Aim of the task: Write out again, exactly, the lines below starting at the one with "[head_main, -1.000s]" and ending at the one with "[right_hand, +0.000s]".

(Stored items from a collection)
──────────
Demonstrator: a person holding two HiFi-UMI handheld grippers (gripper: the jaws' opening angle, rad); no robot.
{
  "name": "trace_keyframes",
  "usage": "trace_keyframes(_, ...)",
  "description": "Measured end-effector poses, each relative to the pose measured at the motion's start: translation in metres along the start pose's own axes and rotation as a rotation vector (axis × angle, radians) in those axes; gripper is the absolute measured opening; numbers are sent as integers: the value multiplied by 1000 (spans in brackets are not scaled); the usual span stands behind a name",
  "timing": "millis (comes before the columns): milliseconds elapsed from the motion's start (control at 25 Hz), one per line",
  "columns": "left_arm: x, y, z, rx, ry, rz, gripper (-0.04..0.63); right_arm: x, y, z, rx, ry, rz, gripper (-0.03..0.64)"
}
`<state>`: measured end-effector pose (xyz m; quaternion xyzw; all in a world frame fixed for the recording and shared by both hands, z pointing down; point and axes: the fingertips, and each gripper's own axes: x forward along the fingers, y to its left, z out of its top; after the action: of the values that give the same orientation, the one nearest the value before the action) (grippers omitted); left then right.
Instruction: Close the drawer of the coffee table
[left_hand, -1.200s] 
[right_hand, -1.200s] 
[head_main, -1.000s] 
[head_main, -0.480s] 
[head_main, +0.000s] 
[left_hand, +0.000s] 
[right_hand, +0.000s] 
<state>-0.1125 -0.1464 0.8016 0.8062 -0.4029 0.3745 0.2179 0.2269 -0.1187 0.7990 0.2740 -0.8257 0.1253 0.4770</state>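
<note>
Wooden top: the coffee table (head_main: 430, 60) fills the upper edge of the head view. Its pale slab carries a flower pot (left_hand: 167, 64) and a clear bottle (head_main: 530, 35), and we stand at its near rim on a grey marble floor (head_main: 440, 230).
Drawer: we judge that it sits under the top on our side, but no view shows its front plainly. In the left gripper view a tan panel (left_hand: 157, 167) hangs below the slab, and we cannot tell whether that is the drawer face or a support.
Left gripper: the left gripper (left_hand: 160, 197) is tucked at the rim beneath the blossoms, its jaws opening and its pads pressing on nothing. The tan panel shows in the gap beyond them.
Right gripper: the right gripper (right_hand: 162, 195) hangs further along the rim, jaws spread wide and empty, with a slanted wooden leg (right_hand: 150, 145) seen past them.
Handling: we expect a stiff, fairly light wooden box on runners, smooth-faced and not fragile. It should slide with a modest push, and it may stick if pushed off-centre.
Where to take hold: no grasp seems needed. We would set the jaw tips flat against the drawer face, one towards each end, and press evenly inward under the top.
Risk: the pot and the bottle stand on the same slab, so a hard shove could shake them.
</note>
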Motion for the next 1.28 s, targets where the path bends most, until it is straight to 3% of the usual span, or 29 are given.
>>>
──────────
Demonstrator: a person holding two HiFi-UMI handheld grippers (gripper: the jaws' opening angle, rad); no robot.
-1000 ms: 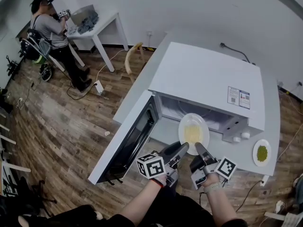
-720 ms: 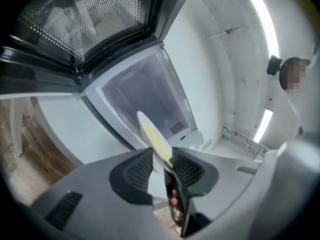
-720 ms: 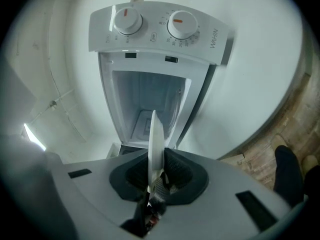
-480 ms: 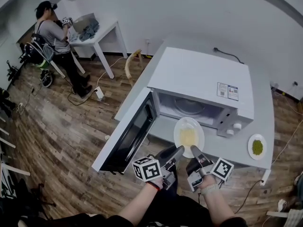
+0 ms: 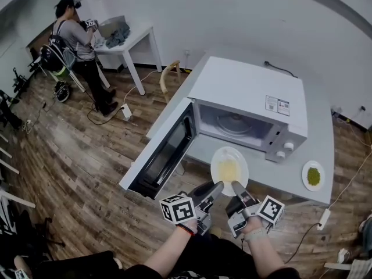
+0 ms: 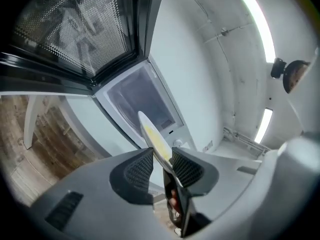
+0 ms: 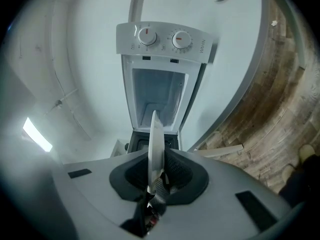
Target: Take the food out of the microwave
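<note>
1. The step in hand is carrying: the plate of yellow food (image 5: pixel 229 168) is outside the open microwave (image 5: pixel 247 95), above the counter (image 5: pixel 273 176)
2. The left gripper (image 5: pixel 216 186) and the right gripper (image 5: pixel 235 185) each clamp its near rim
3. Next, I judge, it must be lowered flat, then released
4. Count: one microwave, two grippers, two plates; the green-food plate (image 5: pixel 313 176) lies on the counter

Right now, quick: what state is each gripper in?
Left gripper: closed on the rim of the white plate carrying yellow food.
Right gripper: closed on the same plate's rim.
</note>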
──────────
Response for this exercise:
[head_main, -1.000s] 
[head_main, -0.480s] 
[head_main, +0.000s] 
[left_hand, +0.000s] 
[right_hand, +0.000s] 

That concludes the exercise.